### WHAT YOU ARE ASKED TO DO:
Wherever the word "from" occurs in the lines below, copy the whole line.

### DATA EXTRACT:
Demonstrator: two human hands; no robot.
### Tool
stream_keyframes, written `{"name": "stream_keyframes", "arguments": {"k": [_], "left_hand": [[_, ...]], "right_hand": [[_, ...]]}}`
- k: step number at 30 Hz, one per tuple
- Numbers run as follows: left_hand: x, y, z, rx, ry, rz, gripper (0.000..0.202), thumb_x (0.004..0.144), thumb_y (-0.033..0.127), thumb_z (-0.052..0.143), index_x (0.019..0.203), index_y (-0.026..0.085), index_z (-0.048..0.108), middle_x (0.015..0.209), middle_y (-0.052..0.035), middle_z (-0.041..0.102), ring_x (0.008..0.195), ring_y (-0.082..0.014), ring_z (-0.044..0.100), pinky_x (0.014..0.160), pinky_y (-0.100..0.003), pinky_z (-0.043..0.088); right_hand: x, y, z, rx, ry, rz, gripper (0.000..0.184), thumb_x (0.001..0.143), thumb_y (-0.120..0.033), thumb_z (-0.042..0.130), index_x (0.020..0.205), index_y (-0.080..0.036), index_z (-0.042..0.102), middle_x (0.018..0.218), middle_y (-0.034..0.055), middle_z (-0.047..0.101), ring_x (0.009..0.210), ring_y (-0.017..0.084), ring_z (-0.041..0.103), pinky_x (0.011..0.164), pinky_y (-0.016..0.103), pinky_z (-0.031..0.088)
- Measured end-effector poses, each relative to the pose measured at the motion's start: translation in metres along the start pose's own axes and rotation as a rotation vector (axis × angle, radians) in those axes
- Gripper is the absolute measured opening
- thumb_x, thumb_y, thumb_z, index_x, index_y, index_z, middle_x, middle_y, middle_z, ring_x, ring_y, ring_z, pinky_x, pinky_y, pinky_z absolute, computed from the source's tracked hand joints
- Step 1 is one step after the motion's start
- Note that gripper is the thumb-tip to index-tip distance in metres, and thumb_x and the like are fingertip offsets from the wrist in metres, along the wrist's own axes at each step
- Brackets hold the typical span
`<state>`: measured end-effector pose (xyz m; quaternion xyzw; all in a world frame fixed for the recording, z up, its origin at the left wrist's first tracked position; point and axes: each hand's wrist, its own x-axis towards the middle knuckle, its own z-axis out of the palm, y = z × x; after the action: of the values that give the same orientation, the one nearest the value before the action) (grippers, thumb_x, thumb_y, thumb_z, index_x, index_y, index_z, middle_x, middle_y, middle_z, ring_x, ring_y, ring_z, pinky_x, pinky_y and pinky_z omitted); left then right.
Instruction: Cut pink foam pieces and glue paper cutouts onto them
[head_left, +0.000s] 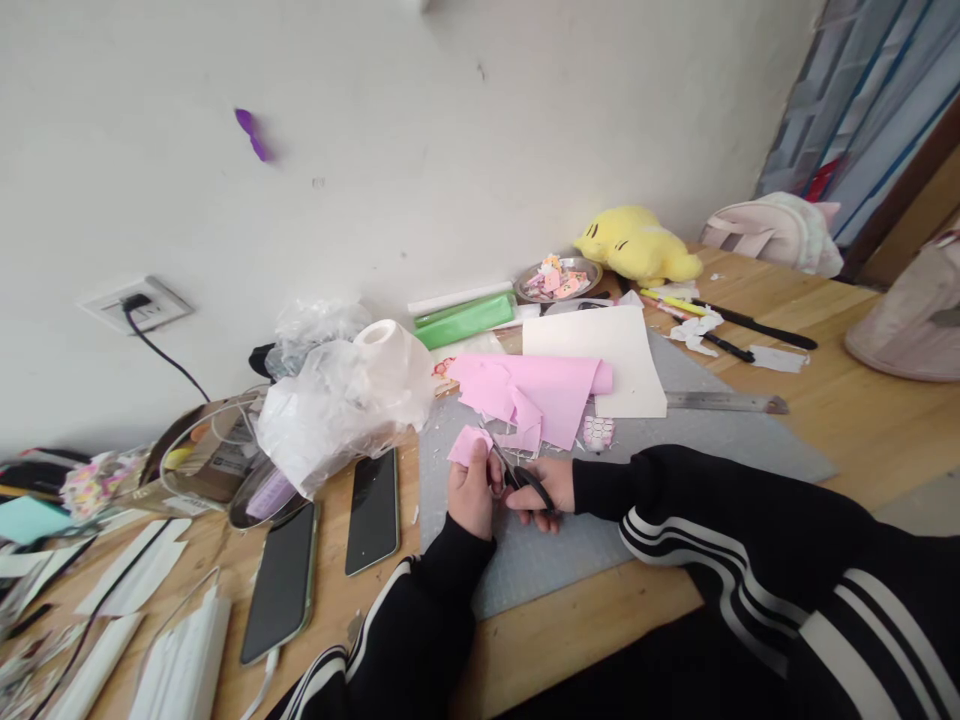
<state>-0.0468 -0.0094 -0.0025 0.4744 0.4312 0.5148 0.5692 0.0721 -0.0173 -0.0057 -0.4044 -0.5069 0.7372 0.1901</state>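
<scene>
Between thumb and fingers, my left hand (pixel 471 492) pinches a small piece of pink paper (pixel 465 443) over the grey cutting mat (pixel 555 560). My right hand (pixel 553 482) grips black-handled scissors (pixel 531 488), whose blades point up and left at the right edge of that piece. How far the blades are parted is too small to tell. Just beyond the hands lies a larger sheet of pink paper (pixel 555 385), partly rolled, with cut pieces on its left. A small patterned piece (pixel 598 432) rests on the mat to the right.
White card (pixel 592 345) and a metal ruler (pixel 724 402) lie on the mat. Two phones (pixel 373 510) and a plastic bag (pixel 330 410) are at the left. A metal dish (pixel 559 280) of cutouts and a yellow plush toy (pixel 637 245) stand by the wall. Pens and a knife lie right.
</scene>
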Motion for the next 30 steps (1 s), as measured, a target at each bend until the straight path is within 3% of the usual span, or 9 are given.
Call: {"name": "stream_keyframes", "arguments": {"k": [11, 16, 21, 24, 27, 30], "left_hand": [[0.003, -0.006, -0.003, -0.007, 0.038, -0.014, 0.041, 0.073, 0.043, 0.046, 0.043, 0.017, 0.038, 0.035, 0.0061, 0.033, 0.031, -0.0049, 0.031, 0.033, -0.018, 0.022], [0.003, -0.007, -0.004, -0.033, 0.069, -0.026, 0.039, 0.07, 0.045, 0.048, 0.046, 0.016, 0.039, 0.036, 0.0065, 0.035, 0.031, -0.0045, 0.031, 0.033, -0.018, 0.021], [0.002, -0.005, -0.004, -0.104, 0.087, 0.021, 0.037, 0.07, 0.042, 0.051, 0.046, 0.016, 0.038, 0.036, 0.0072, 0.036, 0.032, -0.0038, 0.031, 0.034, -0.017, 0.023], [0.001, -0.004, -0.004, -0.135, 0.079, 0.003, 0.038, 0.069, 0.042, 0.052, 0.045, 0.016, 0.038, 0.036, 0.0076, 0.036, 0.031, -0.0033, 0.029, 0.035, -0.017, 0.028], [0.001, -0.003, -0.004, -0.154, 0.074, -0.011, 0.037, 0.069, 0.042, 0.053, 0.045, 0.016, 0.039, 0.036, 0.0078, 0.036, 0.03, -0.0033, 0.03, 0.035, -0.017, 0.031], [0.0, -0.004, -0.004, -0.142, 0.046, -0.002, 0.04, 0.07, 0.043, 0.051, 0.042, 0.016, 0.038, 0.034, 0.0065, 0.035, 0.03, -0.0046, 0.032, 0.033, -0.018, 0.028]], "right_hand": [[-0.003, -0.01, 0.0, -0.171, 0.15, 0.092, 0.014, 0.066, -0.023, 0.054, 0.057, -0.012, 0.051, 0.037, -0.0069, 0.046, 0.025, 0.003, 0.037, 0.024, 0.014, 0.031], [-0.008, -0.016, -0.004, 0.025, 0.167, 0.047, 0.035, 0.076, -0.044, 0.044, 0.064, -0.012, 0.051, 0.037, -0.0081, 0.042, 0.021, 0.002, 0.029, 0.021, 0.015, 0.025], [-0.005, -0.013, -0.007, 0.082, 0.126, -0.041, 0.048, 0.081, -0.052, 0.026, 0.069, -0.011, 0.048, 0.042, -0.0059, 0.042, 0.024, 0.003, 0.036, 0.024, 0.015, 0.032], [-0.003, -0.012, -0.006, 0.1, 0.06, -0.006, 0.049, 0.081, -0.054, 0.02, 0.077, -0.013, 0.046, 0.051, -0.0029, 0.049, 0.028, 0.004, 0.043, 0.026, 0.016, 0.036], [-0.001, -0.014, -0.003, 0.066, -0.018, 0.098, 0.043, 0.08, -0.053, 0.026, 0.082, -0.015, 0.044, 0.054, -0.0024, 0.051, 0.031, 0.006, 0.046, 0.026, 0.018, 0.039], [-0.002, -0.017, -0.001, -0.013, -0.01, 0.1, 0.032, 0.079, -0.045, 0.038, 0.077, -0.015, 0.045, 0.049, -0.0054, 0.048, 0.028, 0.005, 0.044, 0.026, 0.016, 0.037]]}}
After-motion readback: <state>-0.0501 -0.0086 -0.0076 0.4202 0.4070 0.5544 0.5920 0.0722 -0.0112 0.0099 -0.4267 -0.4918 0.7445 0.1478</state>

### PROBLEM SOLUTION:
- thumb_x, thumb_y, thumb_z, index_x, index_y, index_z, middle_x, middle_y, middle_z, ring_x, ring_y, ring_z, pinky_x, pinky_y, pinky_z absolute, computed from the source's tracked hand joints
- Note that gripper is the thumb-tip to index-tip distance in metres, and thumb_x and the like are fingertip offsets from the wrist in metres, along the wrist's own axes at each step

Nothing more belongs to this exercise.